Quand tu regardes bien au fond de ses yeux, tu vois briller l’envie. Parce qu’il aurait voulu être champion de karting ou qu’elle a toujours rêvé de défiler sur scène. Tu es devenu la parfaite projection de ce qu’ils auraient voulu être. Tu incarnes leur rêve avorté. Il faut que tu sois l’enfant qui accomplira la destinée qui leur a été refusée.
Quelle pression pour un gamin.
Mais ils feignent de l’ignorer quand tu discutes avec eux. Ils trouvent normal d’encourager leur enfant, de l’aider avec quelques conseils avisés, de le soutenir dans ce qu’IL souhaite faire. Lui ? L’enfant ? Ce bout d’chou de 7 ans préfèrerait donc enchaîner les pas de danse sous l’oeil critique d’un cerbère inflexible plutôt que jouer avec des gosses de son âge ? Ah. Quelqu’un a pensé à lui demander, nan mais juste au cas où il ait un avis éventuellement…

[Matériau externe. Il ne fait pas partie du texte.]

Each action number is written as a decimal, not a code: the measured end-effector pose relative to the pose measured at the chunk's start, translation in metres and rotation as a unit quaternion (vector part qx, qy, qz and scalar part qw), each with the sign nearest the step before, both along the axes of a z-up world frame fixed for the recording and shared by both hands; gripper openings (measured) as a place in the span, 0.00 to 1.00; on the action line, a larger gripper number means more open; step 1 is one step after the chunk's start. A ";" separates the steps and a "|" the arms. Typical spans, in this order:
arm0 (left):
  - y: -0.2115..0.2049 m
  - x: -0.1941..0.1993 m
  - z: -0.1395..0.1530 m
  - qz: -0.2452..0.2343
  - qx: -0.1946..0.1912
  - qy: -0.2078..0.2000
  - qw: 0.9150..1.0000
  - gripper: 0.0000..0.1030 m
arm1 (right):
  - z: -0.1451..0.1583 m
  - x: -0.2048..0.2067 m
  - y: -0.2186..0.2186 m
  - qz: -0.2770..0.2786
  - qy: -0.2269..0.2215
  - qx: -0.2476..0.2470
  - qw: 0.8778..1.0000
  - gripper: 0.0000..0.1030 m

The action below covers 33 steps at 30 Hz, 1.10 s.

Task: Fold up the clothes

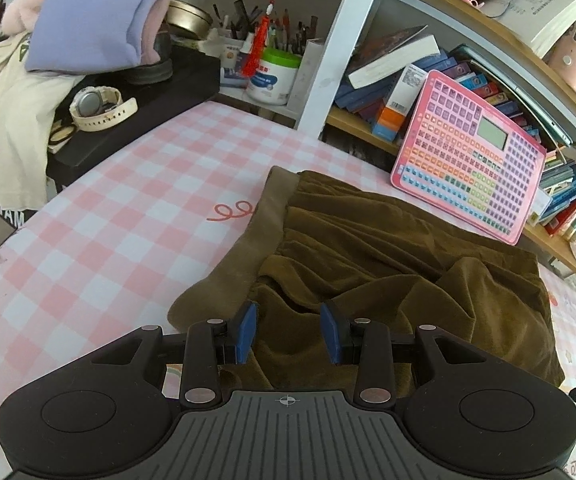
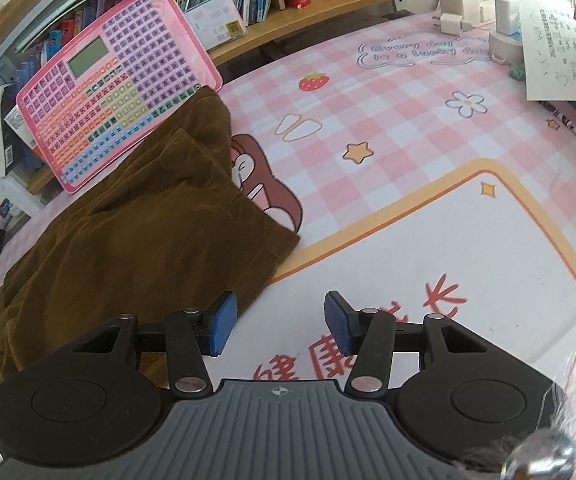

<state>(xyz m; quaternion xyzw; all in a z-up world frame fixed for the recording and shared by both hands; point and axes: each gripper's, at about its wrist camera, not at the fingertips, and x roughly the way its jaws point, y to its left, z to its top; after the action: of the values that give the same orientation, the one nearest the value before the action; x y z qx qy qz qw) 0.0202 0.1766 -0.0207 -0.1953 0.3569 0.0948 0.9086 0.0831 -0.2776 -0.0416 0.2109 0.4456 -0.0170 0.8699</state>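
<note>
A brown corduroy garment (image 1: 368, 248) lies rumpled on the pink checked table mat (image 1: 127, 216), its waistband (image 1: 263, 216) towards the left. My left gripper (image 1: 290, 330) hovers over its near edge. Its blue pads (image 1: 247, 330) stand apart, with loose folds of cloth in the gap and no visible squeeze. In the right wrist view the same garment (image 2: 127, 232) fills the left side. My right gripper (image 2: 279, 322) is open at the garment's near right corner. Its left pad (image 2: 221, 326) sits over the hem and its right pad is over the bare mat (image 2: 408, 240).
A pink toy keyboard (image 1: 476, 156) leans on the bookshelf just behind the garment. A black box with a white watch (image 1: 99, 108) and a pile of clothes (image 1: 11, 112) stand at the far left. Chargers (image 2: 504, 16) and papers (image 2: 560, 56) crowd the far right.
</note>
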 end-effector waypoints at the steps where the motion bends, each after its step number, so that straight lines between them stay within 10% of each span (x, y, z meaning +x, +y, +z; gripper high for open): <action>1: 0.000 -0.001 0.000 0.000 0.000 0.001 1.000 0.35 | 0.000 0.000 -0.001 -0.001 -0.001 -0.002 1.000 0.46; 21: 0.003 -0.006 -0.006 -0.015 0.001 0.015 1.000 0.35 | -0.005 0.056 0.027 0.021 -0.001 -0.098 0.995 0.44; 33: 0.011 -0.001 -0.012 -0.041 -0.005 0.020 0.999 0.35 | -0.005 0.041 0.053 0.066 -0.021 -0.152 0.986 0.09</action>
<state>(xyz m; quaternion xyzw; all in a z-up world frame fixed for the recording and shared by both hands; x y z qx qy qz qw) 0.0189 0.1877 -0.0322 -0.1833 0.3834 0.0592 0.9032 0.1245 -0.2249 -0.0469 0.0463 0.4322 -0.0226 0.9003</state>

Bien sûr que ta petite caille, à qui tu as vendu que cet énième essayage de robe la ferait ressembler à une princesse, va te suivre. Elle a envie d’être mimijolie avec une couronne et une robe avec des volants, c’est de son âge, mais plus que ça, elle a envie de te faire plaisir. Elle est bien là, la clé de cette relation. L’enfant « prodige », pour ne pas dire l’enfant « poussé » (je pense que nous avons tous un talent particulier, donc j’ai un peu de mal à dire « prodige » trop connoté élite), veut satisfaire ses/son parent(s), voir de la fierté, parce qu’il ne connait que ce mode de fonctionnement là, et sait que quand il gagne un concours/une audition/un casting, papa ou maman sera content(e). C’est ce que recherche chaque enfant au fond de lui. Même dans la provocation, même dans la lutte, chaque gamin ne veut qu’une chose, entendre de la bouche de ses parents qu’ils l’aiment et sont fiers de lui.

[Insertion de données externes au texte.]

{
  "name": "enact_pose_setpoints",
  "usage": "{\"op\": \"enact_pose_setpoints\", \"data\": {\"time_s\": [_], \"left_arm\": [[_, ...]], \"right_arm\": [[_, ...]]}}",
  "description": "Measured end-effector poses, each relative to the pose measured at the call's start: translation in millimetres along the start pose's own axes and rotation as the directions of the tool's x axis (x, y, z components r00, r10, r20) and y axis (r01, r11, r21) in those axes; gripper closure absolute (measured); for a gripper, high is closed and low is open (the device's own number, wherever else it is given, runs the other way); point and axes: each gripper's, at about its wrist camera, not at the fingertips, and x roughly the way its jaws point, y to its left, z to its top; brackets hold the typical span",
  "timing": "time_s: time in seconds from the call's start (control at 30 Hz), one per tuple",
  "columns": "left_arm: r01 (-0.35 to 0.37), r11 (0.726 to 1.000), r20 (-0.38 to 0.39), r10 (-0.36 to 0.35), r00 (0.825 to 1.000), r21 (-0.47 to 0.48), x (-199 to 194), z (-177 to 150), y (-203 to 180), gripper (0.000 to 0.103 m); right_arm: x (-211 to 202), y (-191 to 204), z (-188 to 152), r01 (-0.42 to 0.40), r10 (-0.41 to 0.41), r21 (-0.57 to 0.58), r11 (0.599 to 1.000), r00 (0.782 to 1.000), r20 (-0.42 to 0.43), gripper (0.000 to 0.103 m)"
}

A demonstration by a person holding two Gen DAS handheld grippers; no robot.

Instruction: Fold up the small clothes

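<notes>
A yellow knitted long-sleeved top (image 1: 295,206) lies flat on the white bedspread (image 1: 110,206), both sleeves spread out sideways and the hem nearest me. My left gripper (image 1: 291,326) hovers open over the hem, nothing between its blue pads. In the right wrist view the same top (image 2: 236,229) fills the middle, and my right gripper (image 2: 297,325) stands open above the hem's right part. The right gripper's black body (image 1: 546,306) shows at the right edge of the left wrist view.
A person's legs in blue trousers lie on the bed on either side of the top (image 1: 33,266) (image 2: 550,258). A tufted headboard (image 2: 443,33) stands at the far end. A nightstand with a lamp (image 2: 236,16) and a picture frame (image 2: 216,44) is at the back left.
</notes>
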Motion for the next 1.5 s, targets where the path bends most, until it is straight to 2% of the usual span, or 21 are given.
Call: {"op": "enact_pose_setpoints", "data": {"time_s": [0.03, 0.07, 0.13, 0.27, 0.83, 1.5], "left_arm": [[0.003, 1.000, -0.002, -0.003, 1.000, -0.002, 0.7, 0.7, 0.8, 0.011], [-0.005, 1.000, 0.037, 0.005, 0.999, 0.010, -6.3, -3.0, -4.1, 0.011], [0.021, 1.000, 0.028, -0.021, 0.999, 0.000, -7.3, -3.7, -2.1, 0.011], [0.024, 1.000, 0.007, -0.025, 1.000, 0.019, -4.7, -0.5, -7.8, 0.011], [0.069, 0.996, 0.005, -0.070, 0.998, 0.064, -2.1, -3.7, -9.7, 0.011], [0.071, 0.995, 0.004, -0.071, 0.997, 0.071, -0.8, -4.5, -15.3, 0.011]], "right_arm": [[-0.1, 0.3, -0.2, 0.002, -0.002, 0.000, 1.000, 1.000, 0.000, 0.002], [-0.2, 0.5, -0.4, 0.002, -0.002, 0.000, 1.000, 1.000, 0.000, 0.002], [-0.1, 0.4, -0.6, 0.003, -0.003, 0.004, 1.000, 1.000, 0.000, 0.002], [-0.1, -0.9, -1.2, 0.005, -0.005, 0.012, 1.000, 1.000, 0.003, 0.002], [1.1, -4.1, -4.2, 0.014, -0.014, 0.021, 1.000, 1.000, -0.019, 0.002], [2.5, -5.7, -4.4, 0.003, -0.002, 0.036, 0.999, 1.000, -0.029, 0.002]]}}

Un jour, j’aurai pu être une grande danseuse (peut être). Force de conservatoire et d’Opéra de Paris, je suivais la formation pour mais j’ai toujours eu le choix. Continuer ou arrêter. Quand je n’ai plus pris plaisir dans ce milieu, une discussion a suffit pour en sortir. Et je n’ai ressenti ni déception ni culpabilisation, ça me permet d’être sereine aujourd’hui, et ne rien regretter.
Il y a une nuance entre être poussé et être épaulé. La frontière est parfois fine, mais elle vaut le coup qu’on prenne le temps de ne pas la franchir. Je ne suis pas mère et pourtant cela sonne comme du bon sens. Un des premiers devoirs de parent est d’assurer à son enfant des bases et des valeurs solides, grâce auxquelles il se construira. Si on lui trace son parcours, décidant pour lui de son avenir, quelle marge a t-il pour s’épanouir et devenir lui ?

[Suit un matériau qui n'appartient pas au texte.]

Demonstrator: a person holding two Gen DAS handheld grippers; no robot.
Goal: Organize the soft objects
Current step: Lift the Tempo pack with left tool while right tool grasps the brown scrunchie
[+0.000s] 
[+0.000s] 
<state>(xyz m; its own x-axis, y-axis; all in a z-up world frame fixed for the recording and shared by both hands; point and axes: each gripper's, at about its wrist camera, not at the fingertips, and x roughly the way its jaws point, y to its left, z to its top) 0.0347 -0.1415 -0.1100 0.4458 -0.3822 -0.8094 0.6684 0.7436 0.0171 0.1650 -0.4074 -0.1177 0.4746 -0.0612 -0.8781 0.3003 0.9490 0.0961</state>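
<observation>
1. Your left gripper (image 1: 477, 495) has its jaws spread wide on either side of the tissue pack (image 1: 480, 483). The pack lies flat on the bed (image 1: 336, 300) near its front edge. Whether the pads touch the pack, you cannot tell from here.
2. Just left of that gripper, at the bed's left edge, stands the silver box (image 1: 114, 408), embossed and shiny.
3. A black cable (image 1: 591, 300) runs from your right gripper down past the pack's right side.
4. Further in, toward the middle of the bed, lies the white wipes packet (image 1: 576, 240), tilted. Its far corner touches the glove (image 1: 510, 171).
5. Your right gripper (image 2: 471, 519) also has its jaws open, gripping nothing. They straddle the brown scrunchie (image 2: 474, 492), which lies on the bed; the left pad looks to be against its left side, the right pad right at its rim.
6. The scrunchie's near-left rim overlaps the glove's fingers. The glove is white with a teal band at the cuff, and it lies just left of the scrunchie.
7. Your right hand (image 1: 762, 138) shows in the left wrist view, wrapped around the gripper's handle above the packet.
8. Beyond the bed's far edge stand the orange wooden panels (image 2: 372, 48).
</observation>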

Un enfant ne doit avoir qu’un seul objectif : grandir. Le rôle de parent est de l’accompagner, lui faire profiter de notre expérience, le conseiller, l’orienter mais pas de décider à sa place de ce que sera sa vie. Et encore moins de choisir pour lui les couleurs de son fard à paupières et son rouge à lèvres.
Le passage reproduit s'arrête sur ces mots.